McGrath uses terms like “battering rams” being used against American justice and “a nuclear bomb” going off with the pardoning of January 6 rioters. She is speaking out of concerns for how public servants are being treated, about the rule of law and public safety.
“Any one of those three things would be adequate catalyst for me to speak out and yet all three of them exist simultaneously right now in a way where we have crossed the line from red flags to actual damage,” she said. “I can’t sit by and watch while the fundamental pillars of what’s important to our democracy, which is that prosecutors operate independently without partisanship and can do that with the support of their leadership.”
She said a current chilling effect on DOJ will have an impact for years to come.
Advice for the Citizenry
“The question now is: Will people speak out?” she asked.
She urges citizens to donate to organizations that fight for democracy, call representatives to express “anger and high expectations” and attend Town Halls, whether virtual or in person. “People who have not previously been active … this is not a time to assume that what’s happening is OK, or it’ll be fine…. It’s genuinely unprecedented.”

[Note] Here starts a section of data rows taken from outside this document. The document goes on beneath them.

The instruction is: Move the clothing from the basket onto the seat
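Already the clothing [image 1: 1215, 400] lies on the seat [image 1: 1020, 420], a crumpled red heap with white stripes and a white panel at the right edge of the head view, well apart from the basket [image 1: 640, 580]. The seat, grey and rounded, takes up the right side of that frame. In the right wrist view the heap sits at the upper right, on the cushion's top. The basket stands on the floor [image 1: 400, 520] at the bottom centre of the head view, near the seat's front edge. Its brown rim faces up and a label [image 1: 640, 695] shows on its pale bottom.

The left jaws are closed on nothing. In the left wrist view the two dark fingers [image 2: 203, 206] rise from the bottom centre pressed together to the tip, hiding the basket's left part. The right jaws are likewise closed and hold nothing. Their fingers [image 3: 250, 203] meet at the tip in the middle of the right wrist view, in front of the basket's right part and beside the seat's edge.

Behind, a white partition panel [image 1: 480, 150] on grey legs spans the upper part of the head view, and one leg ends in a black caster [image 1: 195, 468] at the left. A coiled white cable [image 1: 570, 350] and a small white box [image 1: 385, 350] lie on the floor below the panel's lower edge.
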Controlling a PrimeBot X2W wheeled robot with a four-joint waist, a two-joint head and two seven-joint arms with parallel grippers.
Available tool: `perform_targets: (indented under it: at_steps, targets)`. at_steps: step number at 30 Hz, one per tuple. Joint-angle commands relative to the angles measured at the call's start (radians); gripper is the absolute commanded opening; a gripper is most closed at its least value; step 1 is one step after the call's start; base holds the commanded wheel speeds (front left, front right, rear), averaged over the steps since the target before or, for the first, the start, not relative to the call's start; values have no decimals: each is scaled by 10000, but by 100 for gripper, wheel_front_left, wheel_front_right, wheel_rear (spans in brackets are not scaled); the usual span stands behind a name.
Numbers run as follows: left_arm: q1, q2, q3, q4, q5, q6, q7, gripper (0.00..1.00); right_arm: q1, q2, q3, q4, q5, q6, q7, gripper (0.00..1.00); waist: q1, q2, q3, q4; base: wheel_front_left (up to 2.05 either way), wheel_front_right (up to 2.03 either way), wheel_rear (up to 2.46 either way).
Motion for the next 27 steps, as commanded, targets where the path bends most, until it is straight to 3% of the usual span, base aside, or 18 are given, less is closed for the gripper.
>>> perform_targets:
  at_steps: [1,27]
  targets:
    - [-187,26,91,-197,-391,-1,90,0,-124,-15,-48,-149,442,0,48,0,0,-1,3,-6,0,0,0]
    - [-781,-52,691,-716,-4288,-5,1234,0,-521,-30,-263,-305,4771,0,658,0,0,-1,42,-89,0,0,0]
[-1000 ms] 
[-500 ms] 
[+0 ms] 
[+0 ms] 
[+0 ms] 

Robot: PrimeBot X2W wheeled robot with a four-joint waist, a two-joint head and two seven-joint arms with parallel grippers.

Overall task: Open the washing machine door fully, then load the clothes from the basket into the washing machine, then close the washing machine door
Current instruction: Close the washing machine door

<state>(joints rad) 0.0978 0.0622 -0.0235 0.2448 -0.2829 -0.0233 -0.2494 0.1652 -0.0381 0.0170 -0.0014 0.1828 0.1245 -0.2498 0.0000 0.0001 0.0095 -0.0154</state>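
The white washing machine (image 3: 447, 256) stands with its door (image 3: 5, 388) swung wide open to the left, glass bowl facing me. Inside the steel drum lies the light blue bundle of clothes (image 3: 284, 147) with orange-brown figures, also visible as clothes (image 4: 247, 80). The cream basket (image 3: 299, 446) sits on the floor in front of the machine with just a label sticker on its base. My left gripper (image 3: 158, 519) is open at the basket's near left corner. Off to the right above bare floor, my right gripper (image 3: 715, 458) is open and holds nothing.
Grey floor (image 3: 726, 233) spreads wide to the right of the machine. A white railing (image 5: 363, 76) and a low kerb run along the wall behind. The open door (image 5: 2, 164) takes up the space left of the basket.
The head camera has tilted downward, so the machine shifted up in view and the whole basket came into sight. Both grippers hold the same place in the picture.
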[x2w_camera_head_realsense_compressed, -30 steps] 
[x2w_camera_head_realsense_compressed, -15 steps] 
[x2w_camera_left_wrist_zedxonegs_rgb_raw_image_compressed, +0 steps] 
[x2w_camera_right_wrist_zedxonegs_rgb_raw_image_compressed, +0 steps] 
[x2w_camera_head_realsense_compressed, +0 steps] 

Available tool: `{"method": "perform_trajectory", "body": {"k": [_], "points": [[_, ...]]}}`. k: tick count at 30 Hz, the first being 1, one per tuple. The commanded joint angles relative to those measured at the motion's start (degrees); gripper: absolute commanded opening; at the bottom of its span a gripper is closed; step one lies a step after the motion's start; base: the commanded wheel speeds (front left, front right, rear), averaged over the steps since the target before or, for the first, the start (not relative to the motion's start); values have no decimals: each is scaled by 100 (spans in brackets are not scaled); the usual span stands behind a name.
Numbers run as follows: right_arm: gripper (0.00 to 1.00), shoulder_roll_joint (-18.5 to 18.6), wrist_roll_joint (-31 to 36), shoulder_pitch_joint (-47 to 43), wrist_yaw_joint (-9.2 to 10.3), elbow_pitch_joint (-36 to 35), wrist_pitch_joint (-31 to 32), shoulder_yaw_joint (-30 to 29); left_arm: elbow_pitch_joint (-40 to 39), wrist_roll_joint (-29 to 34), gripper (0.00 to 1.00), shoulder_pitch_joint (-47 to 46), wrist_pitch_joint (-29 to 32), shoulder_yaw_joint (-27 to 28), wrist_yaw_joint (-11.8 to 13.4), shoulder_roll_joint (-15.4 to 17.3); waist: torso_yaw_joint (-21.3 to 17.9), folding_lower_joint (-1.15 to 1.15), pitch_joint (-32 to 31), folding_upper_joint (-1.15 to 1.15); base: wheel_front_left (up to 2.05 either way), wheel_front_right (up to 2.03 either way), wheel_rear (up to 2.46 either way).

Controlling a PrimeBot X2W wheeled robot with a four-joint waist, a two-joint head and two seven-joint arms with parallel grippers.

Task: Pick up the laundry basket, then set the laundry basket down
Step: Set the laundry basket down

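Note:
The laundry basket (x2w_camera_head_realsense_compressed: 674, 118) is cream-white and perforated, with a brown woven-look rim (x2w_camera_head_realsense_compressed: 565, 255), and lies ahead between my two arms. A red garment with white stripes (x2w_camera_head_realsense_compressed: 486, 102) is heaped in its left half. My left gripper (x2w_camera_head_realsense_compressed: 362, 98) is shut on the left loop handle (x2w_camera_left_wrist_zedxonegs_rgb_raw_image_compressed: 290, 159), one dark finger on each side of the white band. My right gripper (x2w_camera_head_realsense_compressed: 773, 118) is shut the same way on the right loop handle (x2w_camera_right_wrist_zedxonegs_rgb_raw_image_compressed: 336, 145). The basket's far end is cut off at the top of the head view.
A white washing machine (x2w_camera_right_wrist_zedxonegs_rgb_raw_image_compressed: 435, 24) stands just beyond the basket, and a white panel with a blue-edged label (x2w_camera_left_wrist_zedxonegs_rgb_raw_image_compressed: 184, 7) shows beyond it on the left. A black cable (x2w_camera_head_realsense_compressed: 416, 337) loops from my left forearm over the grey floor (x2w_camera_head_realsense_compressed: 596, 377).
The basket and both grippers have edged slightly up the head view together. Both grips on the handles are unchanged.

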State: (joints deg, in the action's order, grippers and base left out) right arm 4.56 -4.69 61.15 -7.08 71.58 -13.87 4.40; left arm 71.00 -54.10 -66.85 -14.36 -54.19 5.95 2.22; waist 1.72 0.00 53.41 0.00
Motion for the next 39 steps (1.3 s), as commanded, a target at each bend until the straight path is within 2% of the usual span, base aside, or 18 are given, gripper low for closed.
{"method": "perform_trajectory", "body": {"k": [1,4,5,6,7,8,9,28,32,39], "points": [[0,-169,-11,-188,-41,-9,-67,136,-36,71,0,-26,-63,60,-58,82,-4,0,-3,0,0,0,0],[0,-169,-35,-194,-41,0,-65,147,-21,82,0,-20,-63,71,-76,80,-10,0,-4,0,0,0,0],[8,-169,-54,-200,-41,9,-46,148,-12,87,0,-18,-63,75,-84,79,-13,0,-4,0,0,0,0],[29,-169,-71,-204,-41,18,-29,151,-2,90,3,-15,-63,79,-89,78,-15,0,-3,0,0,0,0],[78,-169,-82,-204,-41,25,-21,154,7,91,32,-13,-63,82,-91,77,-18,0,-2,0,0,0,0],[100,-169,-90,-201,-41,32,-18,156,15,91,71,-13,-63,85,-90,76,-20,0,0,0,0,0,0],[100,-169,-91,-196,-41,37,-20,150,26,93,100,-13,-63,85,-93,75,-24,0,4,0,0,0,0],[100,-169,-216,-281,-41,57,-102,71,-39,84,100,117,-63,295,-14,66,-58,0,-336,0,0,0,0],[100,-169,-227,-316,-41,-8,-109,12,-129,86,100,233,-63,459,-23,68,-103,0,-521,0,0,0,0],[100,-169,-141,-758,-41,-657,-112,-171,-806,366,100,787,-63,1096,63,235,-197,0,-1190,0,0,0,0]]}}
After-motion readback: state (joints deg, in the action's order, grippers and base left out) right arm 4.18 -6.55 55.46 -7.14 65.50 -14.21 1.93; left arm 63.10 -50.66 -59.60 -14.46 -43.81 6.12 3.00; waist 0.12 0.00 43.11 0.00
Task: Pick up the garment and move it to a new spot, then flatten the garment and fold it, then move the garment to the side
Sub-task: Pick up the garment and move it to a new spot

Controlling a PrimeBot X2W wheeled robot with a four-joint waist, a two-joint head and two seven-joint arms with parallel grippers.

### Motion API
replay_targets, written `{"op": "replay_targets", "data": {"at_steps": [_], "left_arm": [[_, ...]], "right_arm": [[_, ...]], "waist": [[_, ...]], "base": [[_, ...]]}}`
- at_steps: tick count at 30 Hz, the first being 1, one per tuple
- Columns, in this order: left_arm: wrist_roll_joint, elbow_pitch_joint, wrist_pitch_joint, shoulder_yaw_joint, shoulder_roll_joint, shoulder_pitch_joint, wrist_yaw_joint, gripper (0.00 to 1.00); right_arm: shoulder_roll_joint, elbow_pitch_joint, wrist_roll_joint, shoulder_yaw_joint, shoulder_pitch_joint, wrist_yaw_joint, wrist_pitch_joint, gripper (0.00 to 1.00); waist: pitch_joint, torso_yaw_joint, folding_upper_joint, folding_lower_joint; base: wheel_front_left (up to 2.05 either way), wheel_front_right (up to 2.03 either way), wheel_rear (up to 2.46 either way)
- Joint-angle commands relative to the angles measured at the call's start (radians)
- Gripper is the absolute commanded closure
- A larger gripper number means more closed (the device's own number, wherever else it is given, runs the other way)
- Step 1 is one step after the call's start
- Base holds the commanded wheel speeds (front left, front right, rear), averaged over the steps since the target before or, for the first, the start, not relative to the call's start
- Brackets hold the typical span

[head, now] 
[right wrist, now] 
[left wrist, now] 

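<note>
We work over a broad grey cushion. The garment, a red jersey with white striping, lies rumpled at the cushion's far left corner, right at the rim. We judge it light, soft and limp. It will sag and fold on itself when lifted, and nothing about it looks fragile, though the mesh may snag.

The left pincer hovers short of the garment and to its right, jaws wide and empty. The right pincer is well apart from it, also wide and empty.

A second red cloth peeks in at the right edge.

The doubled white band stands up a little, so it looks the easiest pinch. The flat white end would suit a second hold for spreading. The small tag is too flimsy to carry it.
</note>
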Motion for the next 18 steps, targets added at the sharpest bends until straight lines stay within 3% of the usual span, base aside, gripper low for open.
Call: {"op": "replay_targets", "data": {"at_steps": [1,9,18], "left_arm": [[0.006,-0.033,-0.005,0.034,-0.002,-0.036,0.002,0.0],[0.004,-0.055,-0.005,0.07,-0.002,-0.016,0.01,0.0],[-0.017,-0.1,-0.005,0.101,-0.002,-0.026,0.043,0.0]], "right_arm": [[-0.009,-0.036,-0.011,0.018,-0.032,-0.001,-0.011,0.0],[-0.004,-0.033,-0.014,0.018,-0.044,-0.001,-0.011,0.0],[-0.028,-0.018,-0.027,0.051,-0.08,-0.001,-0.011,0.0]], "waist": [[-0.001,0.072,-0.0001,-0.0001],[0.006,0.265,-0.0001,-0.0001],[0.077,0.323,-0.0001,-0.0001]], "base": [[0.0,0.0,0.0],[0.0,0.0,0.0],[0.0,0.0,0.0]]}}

In her future career, McGrath says she’s interested in ways she be a role model for public service — a leader who supports and empowers people around her to do good work.
She’d like “ways that I can help people advance their careers by giving clear instruction and guidance.
“I found meaning in public service, but I think there’s lots of ways to find meaningful work in the private sector as well — helping corporations comply or abide by regulations and policy requirements, how to build programs within a corporation that are fair and equitable but also through leadership and supporting education and public engagement.”
For her entire career, she said, “I have either worn a uniform or carried a badge. And so this is the time of transition for me. But I do still intend to find meaningful work where I’m supporting and helping others.”